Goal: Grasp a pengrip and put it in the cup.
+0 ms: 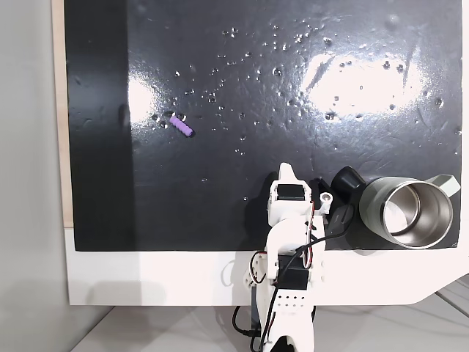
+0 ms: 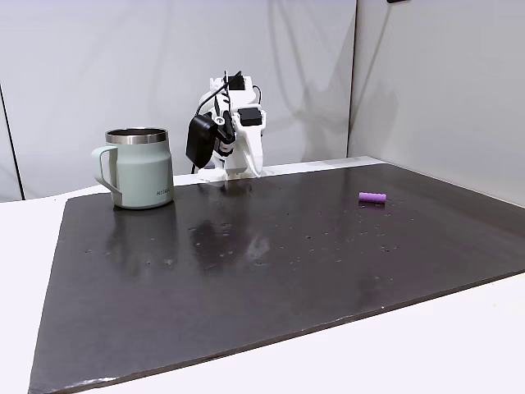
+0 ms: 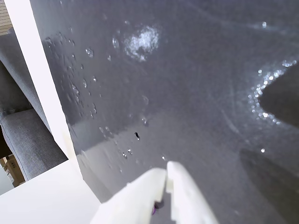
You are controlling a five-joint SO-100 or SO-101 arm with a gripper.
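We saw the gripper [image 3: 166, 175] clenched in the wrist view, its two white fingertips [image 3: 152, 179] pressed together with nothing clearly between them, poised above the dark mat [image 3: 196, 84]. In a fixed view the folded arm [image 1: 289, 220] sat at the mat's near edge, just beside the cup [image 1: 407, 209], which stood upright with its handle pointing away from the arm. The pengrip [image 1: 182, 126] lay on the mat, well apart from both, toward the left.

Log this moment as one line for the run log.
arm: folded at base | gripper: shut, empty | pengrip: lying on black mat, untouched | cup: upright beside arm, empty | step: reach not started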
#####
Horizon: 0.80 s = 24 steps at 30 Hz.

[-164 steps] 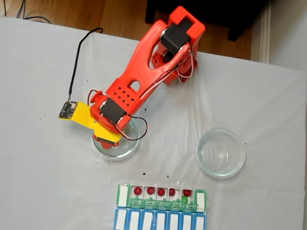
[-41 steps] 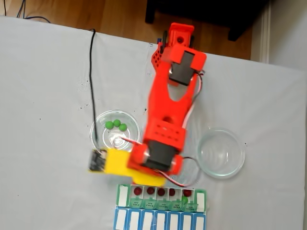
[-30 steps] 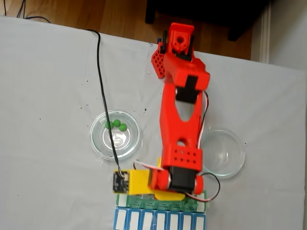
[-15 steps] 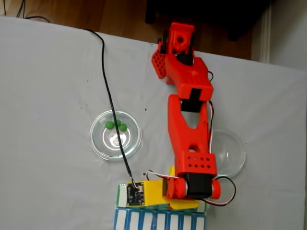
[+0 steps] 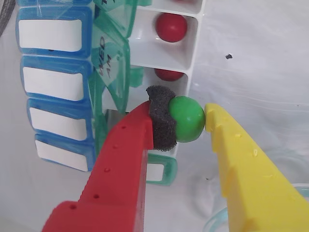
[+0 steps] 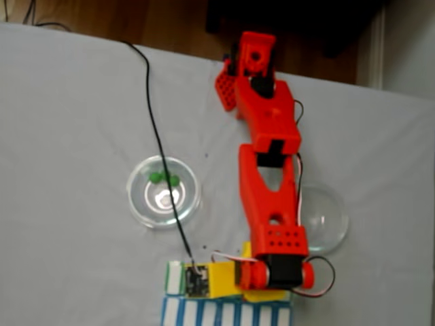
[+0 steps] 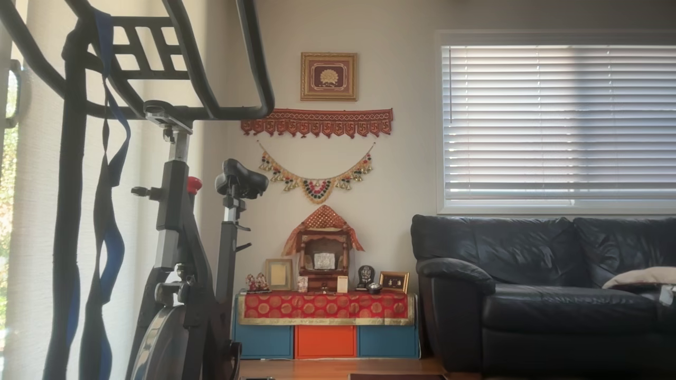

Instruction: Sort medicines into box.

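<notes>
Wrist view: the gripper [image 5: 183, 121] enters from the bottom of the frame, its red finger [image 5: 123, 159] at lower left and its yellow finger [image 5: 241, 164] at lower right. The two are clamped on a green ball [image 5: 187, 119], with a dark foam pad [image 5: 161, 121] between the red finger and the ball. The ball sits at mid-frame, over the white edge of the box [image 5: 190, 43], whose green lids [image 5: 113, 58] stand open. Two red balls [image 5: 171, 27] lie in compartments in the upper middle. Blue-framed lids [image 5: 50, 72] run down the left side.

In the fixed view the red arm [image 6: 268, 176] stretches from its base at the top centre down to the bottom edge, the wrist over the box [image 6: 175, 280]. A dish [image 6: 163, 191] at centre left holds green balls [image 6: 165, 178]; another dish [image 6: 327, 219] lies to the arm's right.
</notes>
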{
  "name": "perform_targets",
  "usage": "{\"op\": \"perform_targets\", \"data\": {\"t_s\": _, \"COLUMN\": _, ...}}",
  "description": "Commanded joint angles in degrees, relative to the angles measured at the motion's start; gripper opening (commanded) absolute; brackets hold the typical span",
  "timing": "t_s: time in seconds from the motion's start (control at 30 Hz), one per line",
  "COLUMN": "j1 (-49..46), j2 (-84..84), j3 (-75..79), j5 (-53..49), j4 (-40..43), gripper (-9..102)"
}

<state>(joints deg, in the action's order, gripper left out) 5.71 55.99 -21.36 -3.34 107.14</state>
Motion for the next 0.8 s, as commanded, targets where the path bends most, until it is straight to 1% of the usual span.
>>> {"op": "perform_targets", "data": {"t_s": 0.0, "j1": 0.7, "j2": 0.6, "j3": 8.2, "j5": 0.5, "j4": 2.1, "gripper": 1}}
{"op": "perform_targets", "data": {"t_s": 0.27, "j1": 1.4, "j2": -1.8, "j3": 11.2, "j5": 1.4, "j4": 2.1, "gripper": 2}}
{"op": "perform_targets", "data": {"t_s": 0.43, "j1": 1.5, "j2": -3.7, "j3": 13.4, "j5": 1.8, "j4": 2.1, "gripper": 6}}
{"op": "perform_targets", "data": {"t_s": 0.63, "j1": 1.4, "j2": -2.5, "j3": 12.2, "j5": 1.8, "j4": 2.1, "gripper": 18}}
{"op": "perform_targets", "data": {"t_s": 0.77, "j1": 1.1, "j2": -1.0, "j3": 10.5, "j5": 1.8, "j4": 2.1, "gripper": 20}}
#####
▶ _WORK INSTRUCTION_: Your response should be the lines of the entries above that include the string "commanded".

▶ _EXERCISE RESULT_:
  "description": "Commanded joint angles in degrees, relative to the angles measured at the motion's start; gripper opening (commanded) absolute; brackets hold the typical span",
Motion for the next 0.8 s, as commanded, targets where the path bends most, until it is straight to 1% of the usual span.

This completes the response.